Details
- Thesis title: Sequential fluid migration along a fold and thrust belt: SE Pyrenees from Late Cretaceous to Oligocene
- Author: David Cruset Segura
- Date: Jylu, 12th, 2019 11:00H
- Place: Aula Magna Carmina Virgili de la Facultat de Ciències de la Terra
Thesis supervisors
- Dra.Anna Travé (UB)
- Dr. Jaume Vergés(ICTJA-CSIC)
Abstract
In this thesis we present a conceptual model of fluid flow in fold and thrust belts. To perform this model, a complete section of the south eastern Pyrenean fold and thrust belt has been studied and compared with other orogens worldwide using structural analyses, petrographic observations and geochemical methods applied to fracture-filling calcite cements. The integration of all the data indicates that during the layer-parallel shortening fluids tend to be in equilibrium with their adjacent host rocks. In contrast, during later folding and thrusting the paleohydrological system opens to the input of external fluids. Also, the progressive emersion of the thrust front is documented by geochemical trends observed from older to younger calcite cements. These trends include 1) a progressive decrease of the δ18O, Fe and Sr contents and Y/Ho ratios and 2) a progressive increase of the 87Sr/86Sr ratios, and Ce anomalies.
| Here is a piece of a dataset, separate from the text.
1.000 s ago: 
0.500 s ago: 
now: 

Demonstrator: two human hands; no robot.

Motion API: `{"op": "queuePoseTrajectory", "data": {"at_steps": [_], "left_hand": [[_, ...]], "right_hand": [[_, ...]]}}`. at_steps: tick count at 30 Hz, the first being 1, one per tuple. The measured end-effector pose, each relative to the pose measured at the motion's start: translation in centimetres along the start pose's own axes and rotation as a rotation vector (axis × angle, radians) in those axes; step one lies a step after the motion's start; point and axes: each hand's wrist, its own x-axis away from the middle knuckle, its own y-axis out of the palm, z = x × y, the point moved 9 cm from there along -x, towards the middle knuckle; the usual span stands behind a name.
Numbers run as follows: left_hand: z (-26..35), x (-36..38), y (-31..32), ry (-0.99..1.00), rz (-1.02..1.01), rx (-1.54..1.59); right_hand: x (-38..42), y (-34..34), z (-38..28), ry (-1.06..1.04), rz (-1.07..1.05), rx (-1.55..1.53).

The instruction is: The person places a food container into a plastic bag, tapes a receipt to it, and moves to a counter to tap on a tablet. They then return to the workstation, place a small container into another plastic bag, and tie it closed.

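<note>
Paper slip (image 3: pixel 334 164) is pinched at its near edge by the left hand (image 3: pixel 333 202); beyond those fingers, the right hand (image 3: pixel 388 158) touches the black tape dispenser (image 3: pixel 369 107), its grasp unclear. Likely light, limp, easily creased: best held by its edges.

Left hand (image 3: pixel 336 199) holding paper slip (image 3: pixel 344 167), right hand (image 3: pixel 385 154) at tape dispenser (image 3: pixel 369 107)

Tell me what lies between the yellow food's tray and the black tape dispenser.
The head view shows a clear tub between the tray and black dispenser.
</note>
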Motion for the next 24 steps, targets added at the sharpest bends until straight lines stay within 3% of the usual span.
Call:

The presence of thick evaporite units acting as a detachment of thrust sheets strongly controls the fluid composition and is evidenced by the progressive increase of the δ18O along time. U-Pb geochronology applied to calcite cements precipitated in fractures affecting the main south Pyrenean thrust sheets indicates that fluid migration was coeval with the emplacement of the main thrust units. Furthermore, the dates also indicate that older thrust sheets were passively deformed above lower and younger ones during their displacement towards the foreland and that this area of the Pyrenees was affected by deformation during the Neogene extension affecting the NE of Iberia. Finally, the tectonic style of deformation strongly controls the fluid system. In this way, whereas in thin-skinned thrust sheets the fluid system is dominated by meteoric, formation and marine fluids that migrate above detachment levels, thick-skinned deformation favors the input of deep-sourced fluids to the foreland and induce the development of thermal anomalies.